* What is being asked *
When you reach the line containing "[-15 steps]" in the data below, begin returning lines exactly as written, and stop once the line containing "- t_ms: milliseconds" has been returned.

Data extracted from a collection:
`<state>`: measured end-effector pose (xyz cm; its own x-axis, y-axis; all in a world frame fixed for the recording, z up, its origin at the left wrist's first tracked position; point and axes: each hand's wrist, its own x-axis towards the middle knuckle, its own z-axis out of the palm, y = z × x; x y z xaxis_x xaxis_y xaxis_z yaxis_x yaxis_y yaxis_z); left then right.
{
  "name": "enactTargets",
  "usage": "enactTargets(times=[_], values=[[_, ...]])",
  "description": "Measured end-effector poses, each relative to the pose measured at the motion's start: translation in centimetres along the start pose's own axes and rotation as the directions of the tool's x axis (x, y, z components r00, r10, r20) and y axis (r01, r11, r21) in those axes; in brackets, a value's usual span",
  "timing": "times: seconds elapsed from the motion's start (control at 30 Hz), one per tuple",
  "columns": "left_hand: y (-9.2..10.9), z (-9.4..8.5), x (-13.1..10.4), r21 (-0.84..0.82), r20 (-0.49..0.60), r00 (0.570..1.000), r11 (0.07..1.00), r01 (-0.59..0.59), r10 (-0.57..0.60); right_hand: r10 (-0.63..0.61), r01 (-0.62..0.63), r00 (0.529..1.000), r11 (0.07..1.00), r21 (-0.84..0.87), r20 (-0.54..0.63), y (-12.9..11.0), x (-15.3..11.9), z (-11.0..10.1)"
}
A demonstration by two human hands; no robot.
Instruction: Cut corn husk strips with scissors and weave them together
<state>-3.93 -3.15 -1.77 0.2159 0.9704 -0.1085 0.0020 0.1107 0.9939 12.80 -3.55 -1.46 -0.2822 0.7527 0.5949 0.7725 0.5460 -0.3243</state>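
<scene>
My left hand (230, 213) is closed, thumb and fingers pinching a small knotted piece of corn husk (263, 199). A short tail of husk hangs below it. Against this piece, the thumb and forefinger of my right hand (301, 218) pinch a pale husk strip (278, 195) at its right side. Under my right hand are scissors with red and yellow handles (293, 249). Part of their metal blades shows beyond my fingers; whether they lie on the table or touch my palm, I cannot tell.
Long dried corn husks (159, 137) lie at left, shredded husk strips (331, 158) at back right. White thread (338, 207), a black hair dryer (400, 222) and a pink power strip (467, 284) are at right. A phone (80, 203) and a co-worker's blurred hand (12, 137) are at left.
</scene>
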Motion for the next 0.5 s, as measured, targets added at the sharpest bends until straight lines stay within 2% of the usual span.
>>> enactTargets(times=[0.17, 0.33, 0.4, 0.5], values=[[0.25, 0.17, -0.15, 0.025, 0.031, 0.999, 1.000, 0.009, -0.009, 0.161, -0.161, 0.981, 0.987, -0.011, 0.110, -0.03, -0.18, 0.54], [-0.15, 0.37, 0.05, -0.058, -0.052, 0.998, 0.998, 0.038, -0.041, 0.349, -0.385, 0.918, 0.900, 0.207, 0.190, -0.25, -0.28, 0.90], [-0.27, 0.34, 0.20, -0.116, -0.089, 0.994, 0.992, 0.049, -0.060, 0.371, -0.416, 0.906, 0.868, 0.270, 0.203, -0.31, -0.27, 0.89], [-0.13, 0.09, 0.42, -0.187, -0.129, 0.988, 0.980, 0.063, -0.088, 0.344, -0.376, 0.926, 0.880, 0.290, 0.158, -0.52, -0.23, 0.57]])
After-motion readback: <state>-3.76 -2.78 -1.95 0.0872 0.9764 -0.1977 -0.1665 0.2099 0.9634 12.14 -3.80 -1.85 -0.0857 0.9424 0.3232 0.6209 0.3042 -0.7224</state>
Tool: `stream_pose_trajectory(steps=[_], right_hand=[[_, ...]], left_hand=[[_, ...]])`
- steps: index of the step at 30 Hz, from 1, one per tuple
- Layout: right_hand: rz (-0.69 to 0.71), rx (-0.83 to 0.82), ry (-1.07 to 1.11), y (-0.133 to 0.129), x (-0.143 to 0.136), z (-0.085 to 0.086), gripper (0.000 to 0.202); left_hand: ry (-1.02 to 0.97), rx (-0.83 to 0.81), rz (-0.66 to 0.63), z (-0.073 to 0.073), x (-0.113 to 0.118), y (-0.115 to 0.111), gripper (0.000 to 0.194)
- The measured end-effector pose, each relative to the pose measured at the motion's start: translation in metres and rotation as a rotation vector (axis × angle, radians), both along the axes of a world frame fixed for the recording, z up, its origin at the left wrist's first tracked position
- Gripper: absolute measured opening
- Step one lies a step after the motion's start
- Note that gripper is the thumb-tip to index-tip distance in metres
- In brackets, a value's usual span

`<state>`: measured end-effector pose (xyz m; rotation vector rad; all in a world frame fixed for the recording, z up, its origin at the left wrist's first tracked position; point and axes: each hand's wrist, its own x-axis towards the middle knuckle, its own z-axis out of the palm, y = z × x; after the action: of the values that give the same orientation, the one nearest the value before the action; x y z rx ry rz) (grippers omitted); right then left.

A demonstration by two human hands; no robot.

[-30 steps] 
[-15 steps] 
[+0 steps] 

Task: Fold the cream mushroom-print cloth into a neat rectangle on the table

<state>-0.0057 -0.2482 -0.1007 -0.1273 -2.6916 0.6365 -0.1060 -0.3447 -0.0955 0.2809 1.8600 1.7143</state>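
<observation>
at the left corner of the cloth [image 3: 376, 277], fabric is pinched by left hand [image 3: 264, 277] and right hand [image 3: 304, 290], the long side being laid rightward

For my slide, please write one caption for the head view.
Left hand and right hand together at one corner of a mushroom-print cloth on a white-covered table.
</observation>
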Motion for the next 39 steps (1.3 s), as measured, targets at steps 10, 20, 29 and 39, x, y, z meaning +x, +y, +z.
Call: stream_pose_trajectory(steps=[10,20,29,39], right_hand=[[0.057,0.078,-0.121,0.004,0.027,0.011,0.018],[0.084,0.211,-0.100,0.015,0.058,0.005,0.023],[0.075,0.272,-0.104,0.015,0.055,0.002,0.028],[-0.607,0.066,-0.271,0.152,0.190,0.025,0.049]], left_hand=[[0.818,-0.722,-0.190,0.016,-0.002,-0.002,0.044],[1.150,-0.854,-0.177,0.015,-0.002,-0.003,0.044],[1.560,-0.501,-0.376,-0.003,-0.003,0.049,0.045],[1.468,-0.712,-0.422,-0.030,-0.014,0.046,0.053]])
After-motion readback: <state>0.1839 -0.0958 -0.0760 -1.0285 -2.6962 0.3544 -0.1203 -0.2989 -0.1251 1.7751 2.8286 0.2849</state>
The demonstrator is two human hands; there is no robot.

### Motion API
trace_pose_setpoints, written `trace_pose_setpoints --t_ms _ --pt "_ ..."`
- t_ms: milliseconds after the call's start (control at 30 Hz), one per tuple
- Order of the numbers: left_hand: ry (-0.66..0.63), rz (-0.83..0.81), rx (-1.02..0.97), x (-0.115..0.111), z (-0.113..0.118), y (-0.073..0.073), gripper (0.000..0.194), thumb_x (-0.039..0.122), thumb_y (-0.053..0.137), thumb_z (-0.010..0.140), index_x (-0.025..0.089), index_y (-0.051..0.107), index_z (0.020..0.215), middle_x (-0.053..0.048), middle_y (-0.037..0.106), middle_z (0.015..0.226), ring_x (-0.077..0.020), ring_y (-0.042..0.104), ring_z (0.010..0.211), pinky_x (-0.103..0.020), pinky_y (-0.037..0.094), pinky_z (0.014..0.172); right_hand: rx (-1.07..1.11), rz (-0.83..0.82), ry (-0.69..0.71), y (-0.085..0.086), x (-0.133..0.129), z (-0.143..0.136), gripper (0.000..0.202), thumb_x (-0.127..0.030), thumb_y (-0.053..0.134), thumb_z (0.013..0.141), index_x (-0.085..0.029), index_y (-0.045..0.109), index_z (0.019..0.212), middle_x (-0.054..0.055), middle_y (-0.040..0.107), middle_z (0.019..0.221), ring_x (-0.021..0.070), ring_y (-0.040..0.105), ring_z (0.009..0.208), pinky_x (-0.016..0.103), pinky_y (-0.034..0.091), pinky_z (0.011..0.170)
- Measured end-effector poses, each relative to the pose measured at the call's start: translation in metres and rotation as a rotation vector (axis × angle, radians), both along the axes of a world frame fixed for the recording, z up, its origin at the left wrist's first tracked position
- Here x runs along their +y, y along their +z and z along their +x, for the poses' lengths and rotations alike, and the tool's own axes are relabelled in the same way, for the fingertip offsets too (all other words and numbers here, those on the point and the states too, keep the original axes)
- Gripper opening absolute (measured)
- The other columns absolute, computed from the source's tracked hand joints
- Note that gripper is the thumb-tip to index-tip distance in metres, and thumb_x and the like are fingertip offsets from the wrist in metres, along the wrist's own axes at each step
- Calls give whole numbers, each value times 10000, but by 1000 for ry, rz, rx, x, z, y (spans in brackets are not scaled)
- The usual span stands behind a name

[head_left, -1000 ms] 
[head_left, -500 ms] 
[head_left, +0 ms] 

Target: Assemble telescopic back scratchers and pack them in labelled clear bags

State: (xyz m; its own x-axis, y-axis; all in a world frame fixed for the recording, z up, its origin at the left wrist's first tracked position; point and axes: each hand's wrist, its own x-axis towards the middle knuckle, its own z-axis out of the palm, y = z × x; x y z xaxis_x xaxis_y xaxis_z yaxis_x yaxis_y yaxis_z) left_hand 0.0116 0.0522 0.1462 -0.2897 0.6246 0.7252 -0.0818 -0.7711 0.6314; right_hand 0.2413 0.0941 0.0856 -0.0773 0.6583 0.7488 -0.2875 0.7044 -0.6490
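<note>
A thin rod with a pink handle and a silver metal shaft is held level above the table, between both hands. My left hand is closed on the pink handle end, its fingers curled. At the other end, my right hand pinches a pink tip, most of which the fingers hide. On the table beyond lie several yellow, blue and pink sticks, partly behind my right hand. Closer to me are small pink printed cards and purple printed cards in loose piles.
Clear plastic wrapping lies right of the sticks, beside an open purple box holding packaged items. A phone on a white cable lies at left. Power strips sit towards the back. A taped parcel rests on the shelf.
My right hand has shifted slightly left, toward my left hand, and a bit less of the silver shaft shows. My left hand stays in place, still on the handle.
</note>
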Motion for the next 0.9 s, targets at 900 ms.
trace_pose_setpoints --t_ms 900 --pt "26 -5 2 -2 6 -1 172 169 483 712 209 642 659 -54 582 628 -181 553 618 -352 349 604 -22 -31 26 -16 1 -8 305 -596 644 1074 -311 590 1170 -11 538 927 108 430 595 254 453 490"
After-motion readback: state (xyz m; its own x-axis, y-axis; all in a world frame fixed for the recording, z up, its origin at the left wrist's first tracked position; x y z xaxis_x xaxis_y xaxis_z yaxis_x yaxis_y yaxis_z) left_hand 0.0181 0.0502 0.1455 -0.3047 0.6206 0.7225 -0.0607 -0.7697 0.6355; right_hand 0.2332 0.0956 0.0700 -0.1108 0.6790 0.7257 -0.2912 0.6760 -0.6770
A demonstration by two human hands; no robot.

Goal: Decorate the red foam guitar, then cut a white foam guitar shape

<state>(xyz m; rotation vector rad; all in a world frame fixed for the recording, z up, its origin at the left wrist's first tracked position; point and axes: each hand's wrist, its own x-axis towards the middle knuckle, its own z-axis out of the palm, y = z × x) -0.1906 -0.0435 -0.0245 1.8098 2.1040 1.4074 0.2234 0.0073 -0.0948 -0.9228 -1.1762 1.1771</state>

* Problem solution *
[-15 steps] 
[+0 steps] 

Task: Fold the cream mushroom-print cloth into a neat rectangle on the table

<state>-0.0057 -0.2482 -0.1007 -0.1273 -2.6916 0.6365 -0.1060 -0.3447 -0.0955 0.2809 1.8600 1.7143</state>
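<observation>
at the left corner of the cloth [image 3: 376, 277], fabric is pinched by left hand [image 3: 264, 277] and right hand [image 3: 304, 290], the long side being laid rightward

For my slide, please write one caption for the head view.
Left hand and right hand together at one corner of a mushroom-print cloth on a white-covered table.
</observation>
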Motion for the next 39 steps (1.3 s), as measured, targets at steps 10, 20, 29 and 39, x, y, z meaning +x, +y, +z.
Call: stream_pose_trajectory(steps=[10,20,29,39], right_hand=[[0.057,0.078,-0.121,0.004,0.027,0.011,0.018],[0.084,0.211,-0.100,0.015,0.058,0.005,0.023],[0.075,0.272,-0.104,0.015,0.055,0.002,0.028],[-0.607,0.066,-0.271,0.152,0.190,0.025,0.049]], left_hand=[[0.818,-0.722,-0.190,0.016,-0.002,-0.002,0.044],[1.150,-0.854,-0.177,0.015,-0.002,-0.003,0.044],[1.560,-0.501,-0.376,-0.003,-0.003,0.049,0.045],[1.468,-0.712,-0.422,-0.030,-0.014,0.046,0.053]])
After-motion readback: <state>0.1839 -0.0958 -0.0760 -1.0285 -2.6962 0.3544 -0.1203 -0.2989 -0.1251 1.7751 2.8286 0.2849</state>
The demonstrator is two human hands; there is no robot.

### Motion API
trace_pose_setpoints, written `trace_pose_setpoints --t_ms _ --pt "_ ..."`
- t_ms: milliseconds after the call's start (control at 30 Hz), one per tuple

The answer stands, and there is nothing more to add.